(Problem requirements) Only the pictures should be left out; write out all other data exactly.

# # # # #

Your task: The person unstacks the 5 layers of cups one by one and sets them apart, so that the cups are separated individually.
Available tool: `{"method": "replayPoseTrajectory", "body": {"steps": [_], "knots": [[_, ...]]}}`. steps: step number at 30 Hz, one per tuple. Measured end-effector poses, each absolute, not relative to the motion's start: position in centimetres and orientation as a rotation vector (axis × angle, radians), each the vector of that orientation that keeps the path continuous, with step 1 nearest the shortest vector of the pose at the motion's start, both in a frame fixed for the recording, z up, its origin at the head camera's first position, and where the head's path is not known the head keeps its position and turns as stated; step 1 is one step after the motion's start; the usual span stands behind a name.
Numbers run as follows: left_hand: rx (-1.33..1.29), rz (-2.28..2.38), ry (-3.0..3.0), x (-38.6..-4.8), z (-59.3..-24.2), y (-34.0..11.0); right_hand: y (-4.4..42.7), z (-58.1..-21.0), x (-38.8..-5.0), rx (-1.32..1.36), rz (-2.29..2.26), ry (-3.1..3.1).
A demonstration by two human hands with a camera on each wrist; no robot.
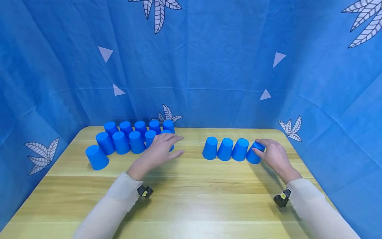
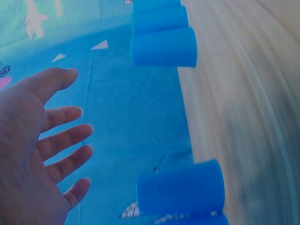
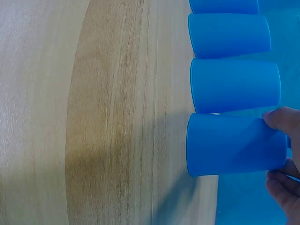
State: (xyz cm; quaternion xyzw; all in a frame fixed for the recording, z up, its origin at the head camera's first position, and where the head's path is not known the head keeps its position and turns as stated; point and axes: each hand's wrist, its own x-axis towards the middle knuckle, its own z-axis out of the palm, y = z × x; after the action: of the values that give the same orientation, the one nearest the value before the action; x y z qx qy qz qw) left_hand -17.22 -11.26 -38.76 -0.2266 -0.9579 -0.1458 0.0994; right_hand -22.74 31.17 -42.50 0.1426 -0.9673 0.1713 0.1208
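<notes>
My right hand [image 1: 274, 155] grips the upper end of an upside-down blue cup [image 1: 253, 153], the rightmost of a short row. In the right wrist view the thumb and fingers pinch this cup [image 3: 234, 145] near its base, and its rim is by the table. Left of it stand three more upturned cups, the nearest [image 1: 240, 150] almost touching it. My left hand [image 1: 158, 149] hovers over the right end of the left cup group, fingers spread and holding nothing. It hides part of a front-row cup [image 1: 150, 136]. In the left wrist view the left hand [image 2: 51, 136] is apart from the cups.
Two rows of upturned blue cups [image 1: 121, 142] stand at the table's back left. A single cup [image 1: 97, 157] sits in front of their left end. The wooden table [image 1: 191, 196] is bounded by a blue patterned cloth [image 1: 209, 66] behind and at the sides.
</notes>
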Motion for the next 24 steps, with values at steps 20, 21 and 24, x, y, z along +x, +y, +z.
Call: {"method": "replayPoseTrajectory", "body": {"steps": [20,21,24], "knots": [[-0.819,-0.151,-2.864,-21.8,-39.3,-3.7,31.1,-42.4,-22.9,0.408,0.509,-2.844],[-0.825,-0.126,-2.863,-22.0,-39.5,-3.3,31.1,-42.4,-22.9,0.408,0.509,-2.844],[-0.839,-0.081,-2.858,-22.6,-39.9,-2.2,31.1,-42.4,-22.9,0.406,0.508,-2.842]]}}
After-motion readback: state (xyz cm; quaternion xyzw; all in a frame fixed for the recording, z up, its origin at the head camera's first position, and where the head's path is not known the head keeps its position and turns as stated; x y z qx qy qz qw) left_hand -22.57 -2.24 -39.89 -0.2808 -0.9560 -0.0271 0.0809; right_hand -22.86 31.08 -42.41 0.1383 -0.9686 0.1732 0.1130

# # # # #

(Response box)
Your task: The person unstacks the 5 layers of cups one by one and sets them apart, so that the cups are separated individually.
Available tool: `{"method": "replayPoseTrajectory", "body": {"steps": [_], "knots": [[_, ...]]}}`. steps: step number at 30 Hz, one per tuple. Measured end-effector poses, each absolute, not relative to the motion's start: position in centimetres and orientation as a rotation vector (axis × angle, radians), each the vector of that orientation that keeps the path continuous, with step 1 nearest the shortest vector of the pose at the motion's start, both in a frame fixed for the recording, z up, its origin at the head camera's first position, and where the head's path is not known the head keeps its position and turns as stated; step 1 is one step after the motion's start; the usual span stands behind a name.
Numbers run as follows: left_hand: rx (-1.33..1.29), rz (-2.28..2.38), ry (-3.0..3.0), x (-38.6..-4.8), z (-59.3..-24.2), y (-34.0..11.0); right_hand: y (-4.4..42.7), z (-58.1..-21.0), x (-38.8..-5.0), rx (-1.32..1.36), rz (-2.29..2.26), ry (-3.1..3.1).
A demonstration by two human hands with a camera on each wrist; no robot.
State: (xyz cm; quaternion xyzw; all in a frame fixed for the recording, z up, its origin at the head camera's first position, and where the head's path is not known the head keeps its position and turns as stated; point and axes: each hand's wrist, its own x-axis towards the middle knuckle, its own z-axis out of the palm, y = z × x; after the action: of the values that give the same orientation, the one nearest the value before the action; x y z qx qy qz qw) left_hand -17.22 -11.26 -38.76 -0.2266 -0.9579 -0.1458 0.0994; right_hand -22.74 31.17 -42.50 0.1426 -0.9673 0.1713 0.1208
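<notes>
My right hand [image 1: 274, 155] grips the upper end of an upside-down blue cup [image 1: 253, 153], the rightmost of a short row. In the right wrist view the thumb and fingers pinch this cup [image 3: 234, 145] near its base, and its rim is by the table. Left of it stand three more upturned cups, the nearest [image 1: 240, 150] almost touching it. My left hand [image 1: 158, 149] hovers over the right end of the left cup group, fingers spread and holding nothing. It hides part of a front-row cup [image 1: 150, 136]. In the left wrist view the left hand [image 2: 51, 136] is apart from the cups.
Two rows of upturned blue cups [image 1: 121, 142] stand at the table's back left. A single cup [image 1: 97, 157] sits in front of their left end. The wooden table [image 1: 191, 196] is bounded by a blue patterned cloth [image 1: 209, 66] behind and at the sides.
</notes>
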Motion for the next 24 steps, with values at steps 20, 21 and 24, x, y, z along +x, +y, +z.
Call: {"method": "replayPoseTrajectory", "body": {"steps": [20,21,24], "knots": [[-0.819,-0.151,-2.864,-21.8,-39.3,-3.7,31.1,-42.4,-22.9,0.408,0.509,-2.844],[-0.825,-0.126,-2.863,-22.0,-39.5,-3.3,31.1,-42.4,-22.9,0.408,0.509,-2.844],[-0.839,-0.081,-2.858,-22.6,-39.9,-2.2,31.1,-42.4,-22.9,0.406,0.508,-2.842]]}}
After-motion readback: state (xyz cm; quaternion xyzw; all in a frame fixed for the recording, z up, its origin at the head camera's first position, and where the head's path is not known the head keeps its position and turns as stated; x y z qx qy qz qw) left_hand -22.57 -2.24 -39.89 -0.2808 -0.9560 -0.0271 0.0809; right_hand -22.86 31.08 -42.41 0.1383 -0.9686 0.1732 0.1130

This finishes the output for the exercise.